RBG-47570 Page 2 of 8 Milestone Completion Date Design Modification Package Developed/Issued February 21, 2014 (EC-44964)

SFPI Installed March 9, 2015 NRC RAI response issued February 25, 2015 Refueling outage no. 18 completed March 27, 2015 RBS achieved compliance with Order EA-12-051 on March 27, 2015. A summary of compliance actions is as follows:

Compliance Elements Summary In accordance with NRC Order EA-1 2-051, Entergy shall have a reliable indication of the water level in associated spent fuel storage pools capable of supporting identification of the following pool water level conditions by trained personnel:

(1) level that is adequate to support operation of the normal fuel pool cooling system, (2) level that is adequate to provide substantial radiation shielding for a person standing on the SFP operating deck, and (3) level where fuel remains covered and actions to implement make-up water addition should no longer be deferred.

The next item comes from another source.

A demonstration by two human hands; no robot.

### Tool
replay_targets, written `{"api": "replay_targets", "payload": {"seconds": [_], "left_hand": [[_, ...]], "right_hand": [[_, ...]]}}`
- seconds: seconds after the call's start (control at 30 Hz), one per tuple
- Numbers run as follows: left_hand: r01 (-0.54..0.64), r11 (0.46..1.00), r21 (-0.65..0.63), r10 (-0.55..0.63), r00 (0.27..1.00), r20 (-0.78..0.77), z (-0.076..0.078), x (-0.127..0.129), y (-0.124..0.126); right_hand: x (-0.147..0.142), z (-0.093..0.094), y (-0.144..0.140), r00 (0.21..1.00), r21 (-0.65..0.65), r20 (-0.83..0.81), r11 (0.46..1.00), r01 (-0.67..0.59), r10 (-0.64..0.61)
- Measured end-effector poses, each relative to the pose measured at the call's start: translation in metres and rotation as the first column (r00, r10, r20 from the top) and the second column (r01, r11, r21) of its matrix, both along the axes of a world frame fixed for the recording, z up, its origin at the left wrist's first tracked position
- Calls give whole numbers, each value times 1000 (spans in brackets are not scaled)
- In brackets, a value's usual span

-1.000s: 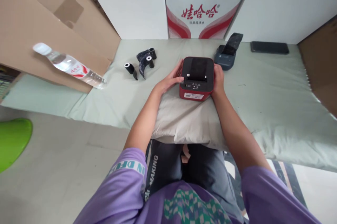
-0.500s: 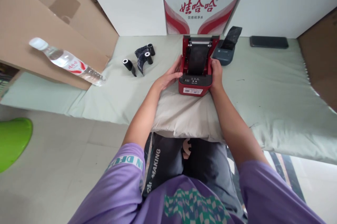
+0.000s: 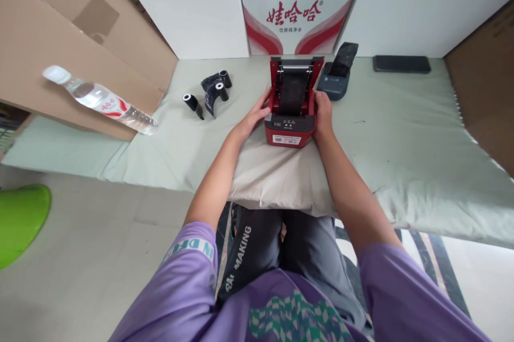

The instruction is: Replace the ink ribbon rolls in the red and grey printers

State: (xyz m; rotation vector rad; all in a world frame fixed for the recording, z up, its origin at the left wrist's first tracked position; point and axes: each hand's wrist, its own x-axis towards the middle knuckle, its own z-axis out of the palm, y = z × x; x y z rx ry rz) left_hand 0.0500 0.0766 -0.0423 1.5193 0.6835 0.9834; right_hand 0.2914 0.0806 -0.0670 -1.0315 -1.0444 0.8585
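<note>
Two printers show: one boxy red-and-black printer (image 3: 289,123), taken as the dial's centre, and one small dark-blue rounded printer (image 3: 334,86) at two o'clock, with two bare hands, the left hand (image 3: 254,118) at nine and the right hand (image 3: 323,113) at three. Three short black cylindrical rolls (image 3: 222,91) lie at nine, one clear plastic bottle (image 3: 100,100) farther out at nine, and one flat black rectangular device (image 3: 401,64) at two. One red-lettered white carton (image 3: 297,23) stands at twelve, two brown cardboard boxes (image 3: 88,58) at ten and three, and one rounded bright-green object (image 3: 22,224) at eight.
</note>
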Motion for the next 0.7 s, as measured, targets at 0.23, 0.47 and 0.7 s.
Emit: {"api": "replay_targets", "payload": {"seconds": [0.23, 0.47, 0.7], "left_hand": [[-207, 947, 246, 261, 942, -211, 25, -4, -6], [-99, 909, 405, 307, 817, -488, 77, 16, 11], [172, 918, 358, 160, 666, -729, 94, 41, 14]], "right_hand": [[-2, 2, -1, 1000, -5, -30, 1000, -5, 5], [-4, 1, 1, 998, -17, -54, 1000, 11, -12], [-5, 3, -1, 998, -30, -56, 1000, -9, 8]]}}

Three key SFP water levels, including the critical levels defined in Nuclear Energy Institute (NEI) 12-02, Revision 1, were identified. Both the primary and backup instrument level channels are permanently mounted within the SFP, and both channels measure water level over a single continuous span from above Level 1 down to below the upper limit of Level 3. Access to the SFP area is not required to operate the instrument channels or obtain level data. Displays and signal processors are located in the main control building. The three critical levels for RBS are as follows:

Level 1 (plant elevation 110' 0"): Level 1 is that level adequate to support operation of the normal SFP cooling system, and is the level below which loss of pump suction loss occurs due to uncovering the coolant inlet pipe vacuum breakers.

Level 2 (plant elevation 107' 10-5/16"): Level 2 is that level adequate to provide substantial radiation shielding for a person standing on the SFP operating deck.

Level 3 (plant elevation 85' 10-5/16"): Level 3 is the level where fuel remains covered. It is defined as the highest point of any fuel rack, plus one foot.

RBG-47570 Page 3 of 8

1. In accordance with NRC Order EA-12-051, the SFP level instrumentation shall include the following design features:
a. Instruments: The instrumentation shall consist of a permanent, fixed primary instrument channel and a backup instrument channel. The backup instrument channel may be fixed or portable.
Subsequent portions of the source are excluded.